Plasma samples were allowed to reach room temperature and vortexed before LC-MS analysis. 20 μL of an equal amount of IS solution (0.5 μg/mL) per sample, spiked with 50 μL of the obtained plasma sample, and 100 μL acetonitrile were added to a 1.5 mL centrifuge tube and then vortexed for 1 min. The mixtures were centrifuged for 10 minutes at a speed of 13,000 rpm, followed by injecting 2 μL supernatant into a UPLC-MS/MS system.

2.5. Method Validation

Methodology validation requires verification of linearity, accuracy, precision, recovery, and stability which were tested strictly, referring to the appropriate literature guidelines (FDA [11] and EMA [12]), in order to comprehensively and deeply verify bioanalytical methods [1316]. The validation run of one set of standard and five QC quality control samples was performed within three consecutive days.

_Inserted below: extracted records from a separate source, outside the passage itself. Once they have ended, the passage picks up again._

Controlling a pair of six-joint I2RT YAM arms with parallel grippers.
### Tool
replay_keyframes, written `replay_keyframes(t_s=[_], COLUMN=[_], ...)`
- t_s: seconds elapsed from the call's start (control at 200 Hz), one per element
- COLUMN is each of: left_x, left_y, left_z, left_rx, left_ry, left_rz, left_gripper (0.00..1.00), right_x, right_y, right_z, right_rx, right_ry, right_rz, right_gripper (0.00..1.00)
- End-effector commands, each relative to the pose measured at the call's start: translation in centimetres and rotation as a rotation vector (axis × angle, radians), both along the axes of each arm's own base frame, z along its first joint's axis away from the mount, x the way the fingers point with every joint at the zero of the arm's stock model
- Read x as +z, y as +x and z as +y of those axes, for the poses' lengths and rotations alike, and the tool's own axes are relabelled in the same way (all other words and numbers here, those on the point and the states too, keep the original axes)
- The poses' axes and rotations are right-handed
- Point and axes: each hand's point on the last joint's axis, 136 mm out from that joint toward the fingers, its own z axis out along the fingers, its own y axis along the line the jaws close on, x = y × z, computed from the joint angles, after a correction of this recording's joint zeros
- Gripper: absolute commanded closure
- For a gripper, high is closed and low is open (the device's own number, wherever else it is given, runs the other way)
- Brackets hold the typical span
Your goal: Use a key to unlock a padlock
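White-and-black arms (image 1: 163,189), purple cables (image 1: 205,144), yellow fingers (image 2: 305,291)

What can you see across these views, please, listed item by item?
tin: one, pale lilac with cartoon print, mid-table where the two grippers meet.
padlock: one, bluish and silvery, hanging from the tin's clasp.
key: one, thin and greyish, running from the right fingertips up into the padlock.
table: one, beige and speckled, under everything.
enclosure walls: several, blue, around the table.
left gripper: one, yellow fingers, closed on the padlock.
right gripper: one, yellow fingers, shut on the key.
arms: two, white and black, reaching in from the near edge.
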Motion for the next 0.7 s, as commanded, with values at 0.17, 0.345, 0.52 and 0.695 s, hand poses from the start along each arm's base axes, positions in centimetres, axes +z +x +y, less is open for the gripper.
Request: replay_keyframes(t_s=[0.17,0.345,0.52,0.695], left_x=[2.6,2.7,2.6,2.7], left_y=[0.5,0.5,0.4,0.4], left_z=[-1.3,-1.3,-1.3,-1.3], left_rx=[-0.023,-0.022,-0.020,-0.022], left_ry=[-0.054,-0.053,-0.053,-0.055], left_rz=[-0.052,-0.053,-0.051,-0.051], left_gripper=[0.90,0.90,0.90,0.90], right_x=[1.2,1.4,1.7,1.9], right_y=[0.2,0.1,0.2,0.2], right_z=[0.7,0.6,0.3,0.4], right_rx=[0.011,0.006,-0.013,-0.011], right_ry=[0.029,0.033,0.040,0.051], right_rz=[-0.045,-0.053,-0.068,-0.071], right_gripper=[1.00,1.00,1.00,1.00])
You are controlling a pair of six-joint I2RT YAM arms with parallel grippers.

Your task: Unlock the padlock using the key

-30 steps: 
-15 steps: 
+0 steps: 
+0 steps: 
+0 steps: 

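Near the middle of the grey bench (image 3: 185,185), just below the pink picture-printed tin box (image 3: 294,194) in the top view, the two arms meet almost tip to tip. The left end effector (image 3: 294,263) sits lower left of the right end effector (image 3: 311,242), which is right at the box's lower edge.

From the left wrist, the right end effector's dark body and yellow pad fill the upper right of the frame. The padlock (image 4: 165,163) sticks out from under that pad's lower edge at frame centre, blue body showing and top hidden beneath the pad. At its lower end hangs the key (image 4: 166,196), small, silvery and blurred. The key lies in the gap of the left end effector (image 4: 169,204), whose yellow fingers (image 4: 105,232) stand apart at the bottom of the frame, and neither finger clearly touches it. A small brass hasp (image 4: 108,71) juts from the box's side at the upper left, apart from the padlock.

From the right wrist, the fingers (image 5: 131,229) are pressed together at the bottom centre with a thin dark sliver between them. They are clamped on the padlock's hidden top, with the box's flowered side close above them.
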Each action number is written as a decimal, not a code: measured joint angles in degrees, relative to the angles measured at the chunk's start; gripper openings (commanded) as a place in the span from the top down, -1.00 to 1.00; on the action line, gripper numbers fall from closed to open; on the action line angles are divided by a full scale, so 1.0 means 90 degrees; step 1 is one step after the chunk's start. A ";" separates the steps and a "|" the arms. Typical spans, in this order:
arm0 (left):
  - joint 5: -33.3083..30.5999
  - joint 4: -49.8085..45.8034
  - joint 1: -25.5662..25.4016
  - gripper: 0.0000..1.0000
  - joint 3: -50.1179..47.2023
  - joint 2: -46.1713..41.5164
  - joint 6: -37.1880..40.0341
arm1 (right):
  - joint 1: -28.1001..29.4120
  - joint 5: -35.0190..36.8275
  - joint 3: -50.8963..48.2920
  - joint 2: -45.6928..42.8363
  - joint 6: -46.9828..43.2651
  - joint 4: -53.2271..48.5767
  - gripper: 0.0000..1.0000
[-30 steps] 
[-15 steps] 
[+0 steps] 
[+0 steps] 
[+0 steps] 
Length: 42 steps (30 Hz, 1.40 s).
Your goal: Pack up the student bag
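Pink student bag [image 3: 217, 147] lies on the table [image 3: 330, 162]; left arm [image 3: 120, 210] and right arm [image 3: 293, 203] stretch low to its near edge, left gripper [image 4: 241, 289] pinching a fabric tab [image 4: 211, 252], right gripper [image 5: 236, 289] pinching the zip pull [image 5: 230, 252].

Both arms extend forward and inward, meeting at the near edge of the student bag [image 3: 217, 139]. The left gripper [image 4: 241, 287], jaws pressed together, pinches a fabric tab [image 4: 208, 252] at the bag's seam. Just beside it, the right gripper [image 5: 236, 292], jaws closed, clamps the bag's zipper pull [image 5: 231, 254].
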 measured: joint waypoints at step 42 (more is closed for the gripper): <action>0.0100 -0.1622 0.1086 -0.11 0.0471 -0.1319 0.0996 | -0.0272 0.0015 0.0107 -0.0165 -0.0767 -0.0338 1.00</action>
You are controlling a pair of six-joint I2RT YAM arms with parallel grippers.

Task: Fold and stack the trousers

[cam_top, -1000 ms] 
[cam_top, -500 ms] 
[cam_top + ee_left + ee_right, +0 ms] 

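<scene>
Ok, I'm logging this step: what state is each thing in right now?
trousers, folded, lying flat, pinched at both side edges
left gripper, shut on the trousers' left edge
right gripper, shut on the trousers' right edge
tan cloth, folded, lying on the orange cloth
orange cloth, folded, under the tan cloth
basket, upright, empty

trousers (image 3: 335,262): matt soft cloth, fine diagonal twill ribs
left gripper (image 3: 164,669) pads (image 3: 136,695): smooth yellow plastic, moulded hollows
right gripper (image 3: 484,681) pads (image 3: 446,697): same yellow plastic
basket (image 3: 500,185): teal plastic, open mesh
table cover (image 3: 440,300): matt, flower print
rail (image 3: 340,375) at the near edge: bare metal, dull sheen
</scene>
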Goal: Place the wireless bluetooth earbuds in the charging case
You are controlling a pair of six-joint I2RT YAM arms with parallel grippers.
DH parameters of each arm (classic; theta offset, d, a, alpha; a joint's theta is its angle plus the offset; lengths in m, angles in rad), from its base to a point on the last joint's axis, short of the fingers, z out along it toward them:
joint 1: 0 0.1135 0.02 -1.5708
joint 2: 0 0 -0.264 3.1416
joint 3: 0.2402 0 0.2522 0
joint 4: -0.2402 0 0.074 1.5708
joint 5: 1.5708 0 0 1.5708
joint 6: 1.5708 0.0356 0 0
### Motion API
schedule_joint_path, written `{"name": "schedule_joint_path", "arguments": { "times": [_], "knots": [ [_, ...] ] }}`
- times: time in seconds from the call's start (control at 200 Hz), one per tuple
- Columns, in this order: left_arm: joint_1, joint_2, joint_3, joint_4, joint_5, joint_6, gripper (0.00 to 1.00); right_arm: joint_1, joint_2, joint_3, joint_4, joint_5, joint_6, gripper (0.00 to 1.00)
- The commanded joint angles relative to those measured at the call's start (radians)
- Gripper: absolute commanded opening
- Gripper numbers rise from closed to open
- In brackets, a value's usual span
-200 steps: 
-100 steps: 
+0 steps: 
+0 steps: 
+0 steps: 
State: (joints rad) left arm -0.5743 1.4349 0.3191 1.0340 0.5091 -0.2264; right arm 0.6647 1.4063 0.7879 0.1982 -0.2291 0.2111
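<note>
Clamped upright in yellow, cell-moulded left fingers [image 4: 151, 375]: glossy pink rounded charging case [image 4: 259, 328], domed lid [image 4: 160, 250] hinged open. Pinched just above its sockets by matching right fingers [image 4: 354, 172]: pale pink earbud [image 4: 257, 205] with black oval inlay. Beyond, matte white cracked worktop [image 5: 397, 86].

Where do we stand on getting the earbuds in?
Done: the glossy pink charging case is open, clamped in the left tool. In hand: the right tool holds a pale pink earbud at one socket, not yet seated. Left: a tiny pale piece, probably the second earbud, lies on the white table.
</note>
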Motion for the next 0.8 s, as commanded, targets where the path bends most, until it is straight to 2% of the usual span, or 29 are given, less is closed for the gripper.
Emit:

The rat blank plasma was mixed with the prepared lusutrombopag in three different concentrations (4, 400, and 1600 ng/mL) of working solution to prepare three (HQC, MQC, and LQC) samples of lusutrombopag.

2.5.1. Specificity

The specificity was verified by qualitatively analyzing rat blank plasma, adding blank plasma of lusutrombopag and IS and rat plasma samples of oral lusutrombopag for 4 h, thereby comparing the integrity and endogenousity of the UPLC-MS/MS chromatogram of the blank and the verified samples, while some endogenous material interferences were also avoided.

2.5.2. Linearity and Lower Limit of Quantification (LLOQ)

Calibration curves were drawn by selecting standard samples on three separate days. Regression analysis was performed on the ratio of the response of lusutrombopag to IS to the drug concentration by weighted least squares method to draw a standard curve. LLOQ is the lowest point in the working curve, with a signal/noise ratio ≥10 and the precision (RSD) and the accuracy (R.E.) ≤20%.

2.5.3. Accuracy and Precision

QC samples were selected at three concentration levels (4, 400, and 1600 ng/mL) for three consecutive days to verify accuracy and precision. The precision, including intraday and interday precision, was obtained by repeating the determination of six QC samples in the same day or 6 consecutive days. Accuracy was the closeness between the average of the measured sample and the primary concentration. Precision and accuracy were required to be within ±15%.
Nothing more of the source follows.